A careful review of the data analysis in parts I and II reveals a choice of three numerical parameters.  We highlight these choices here.  Once these choices are made, the data analysis algorithm proceeds.  Consequently, one can use our algorithm in other array experiments.  For example, in separate work, we have applied these algorithms to analyze experiments done using glass slide ORF microarrays to study the replication timing profile for the same yeast strain used in the manuscript, as well as various mutant strains.

Choice #1:

In part I.1, the original raw data were obtained by averaging hybridization signals over 10kb windows at locations every 0.5 kb across the genome.

Choice #2:

The smoothing algorithm in part II.2 involves finding a FCS (Fourier Convolution Smoothing) closest to the 10kb moving average of the pooled HL curves.  The choice of a sliding 10 kb window was made to be consistent with choice #1.

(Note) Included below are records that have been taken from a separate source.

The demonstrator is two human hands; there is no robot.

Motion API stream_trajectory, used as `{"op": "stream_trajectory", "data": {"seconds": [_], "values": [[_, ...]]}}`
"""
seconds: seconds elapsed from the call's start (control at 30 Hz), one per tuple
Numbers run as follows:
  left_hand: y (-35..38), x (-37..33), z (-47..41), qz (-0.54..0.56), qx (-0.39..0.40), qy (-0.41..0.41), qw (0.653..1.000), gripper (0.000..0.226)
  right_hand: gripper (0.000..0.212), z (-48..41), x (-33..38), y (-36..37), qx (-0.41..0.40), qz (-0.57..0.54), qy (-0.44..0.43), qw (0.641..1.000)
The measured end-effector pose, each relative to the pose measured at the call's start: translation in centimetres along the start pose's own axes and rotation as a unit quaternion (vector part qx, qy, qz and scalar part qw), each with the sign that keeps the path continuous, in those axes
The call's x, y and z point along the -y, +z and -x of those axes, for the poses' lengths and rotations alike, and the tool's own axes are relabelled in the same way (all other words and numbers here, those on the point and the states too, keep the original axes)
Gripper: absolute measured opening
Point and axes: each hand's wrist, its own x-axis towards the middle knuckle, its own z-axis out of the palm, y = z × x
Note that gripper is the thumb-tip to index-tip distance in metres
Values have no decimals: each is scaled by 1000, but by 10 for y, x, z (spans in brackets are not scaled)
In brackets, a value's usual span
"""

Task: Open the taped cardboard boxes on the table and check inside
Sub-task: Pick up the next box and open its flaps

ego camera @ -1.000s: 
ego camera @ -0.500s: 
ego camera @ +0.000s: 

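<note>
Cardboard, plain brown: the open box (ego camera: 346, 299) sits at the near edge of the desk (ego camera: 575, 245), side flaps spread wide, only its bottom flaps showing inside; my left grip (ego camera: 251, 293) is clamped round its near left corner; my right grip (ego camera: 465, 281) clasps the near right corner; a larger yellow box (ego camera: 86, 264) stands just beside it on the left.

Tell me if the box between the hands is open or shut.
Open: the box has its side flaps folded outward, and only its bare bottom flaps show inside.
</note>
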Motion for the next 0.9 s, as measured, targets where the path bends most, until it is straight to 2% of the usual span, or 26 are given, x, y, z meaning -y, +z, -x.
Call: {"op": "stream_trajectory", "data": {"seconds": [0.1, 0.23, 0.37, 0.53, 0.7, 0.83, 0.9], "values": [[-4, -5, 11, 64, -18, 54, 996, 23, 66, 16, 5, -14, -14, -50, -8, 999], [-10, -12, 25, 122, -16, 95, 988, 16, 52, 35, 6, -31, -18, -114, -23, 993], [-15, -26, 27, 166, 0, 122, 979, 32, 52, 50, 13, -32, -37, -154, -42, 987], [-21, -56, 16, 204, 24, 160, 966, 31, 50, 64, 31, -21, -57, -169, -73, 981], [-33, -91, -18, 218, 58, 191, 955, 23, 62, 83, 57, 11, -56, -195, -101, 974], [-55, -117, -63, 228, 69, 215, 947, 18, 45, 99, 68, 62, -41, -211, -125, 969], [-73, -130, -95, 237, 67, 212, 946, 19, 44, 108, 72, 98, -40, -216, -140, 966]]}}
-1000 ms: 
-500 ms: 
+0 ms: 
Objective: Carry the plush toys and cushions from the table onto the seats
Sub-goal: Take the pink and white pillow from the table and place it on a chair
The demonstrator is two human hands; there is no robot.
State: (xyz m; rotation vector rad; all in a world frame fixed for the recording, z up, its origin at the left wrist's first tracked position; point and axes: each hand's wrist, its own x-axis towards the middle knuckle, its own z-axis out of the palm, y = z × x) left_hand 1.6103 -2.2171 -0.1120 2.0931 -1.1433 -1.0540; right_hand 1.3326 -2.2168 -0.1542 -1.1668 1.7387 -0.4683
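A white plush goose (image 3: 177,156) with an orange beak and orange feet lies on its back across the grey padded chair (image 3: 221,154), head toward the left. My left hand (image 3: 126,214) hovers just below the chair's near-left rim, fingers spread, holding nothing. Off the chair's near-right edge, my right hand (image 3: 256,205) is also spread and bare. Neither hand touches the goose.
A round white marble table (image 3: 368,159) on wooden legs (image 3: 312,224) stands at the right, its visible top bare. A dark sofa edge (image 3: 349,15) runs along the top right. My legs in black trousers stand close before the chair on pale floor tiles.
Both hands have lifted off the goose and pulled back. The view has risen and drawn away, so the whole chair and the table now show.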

The above two choices lead to the set of predicted origin locations (and attached confidence levels).  If one is interested in replication timing, one more choice is made.

Choice #3:

As in part II.5, when fitting timing curves at 0.5 kb intervals across the genome, we only keep the "good fits".  A good fit assumes the asymptotic value "a" (maximal replication) satisfies 0 < a ≤ 80 and a > d, where d is the "escape" replication percentage.  One could impose much more stringent criteria for being a good fit, but we opted to retain as much data as possible, aiming to optimize the correlation from "% HL(total) curve" to "trep curve".